- _REQUIREMENT_:
Without including any pictures, write out the data below exactly.

- _DATA BLOCK_:

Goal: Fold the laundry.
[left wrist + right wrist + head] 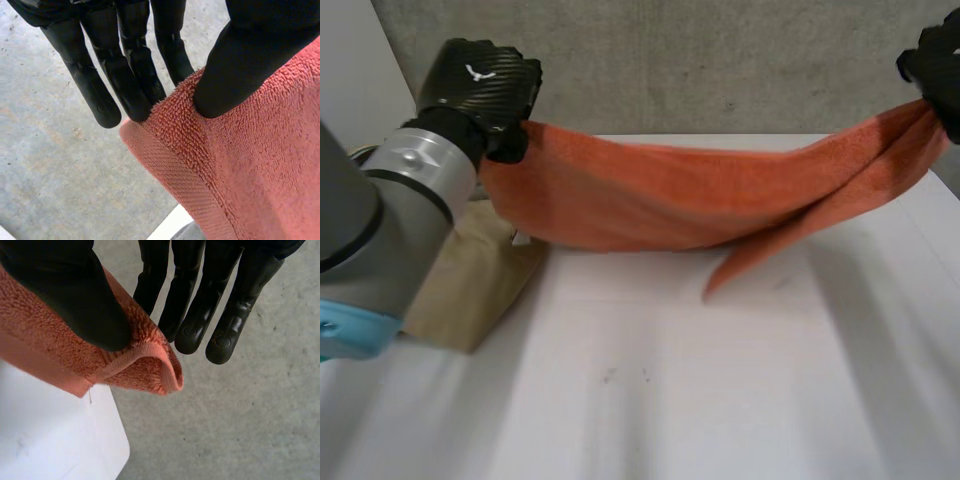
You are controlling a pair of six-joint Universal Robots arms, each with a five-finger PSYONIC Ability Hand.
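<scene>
Left hand [480,85] pinches one corner of the orange towel [660,195] between thumb and fingers; right hand [935,65] pinches the far end likewise. It hangs stretched above the table [670,400], sagging. It looks soft, light and floppy, best gripped at hemmed corners.

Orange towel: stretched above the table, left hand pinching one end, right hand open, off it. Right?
No: the right hand also pinches the orange towel at its end, per the right wrist view. The left hand pinches the other end; it's stretched above the table.
</scene>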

- _RESULT OF THE TASK_:
Goal: Fold the laundry.
[left wrist + right wrist + head] 
You are controlling a pair of six-joint Universal Robots arms, each with a five-finger PSYONIC Ability Hand.
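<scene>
Left hand [480,85] pinches one corner of the orange towel [660,195] between thumb and fingers; right hand [935,65] pinches the far end likewise. It hangs stretched above the table [670,400], sagging. It looks soft, light and floppy, best gripped at hemmed corners.

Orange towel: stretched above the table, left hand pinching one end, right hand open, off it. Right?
No: the right hand also pinches the orange towel at its end, per the right wrist view. The left hand pinches the other end; it's stretched above the table.
</scene>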

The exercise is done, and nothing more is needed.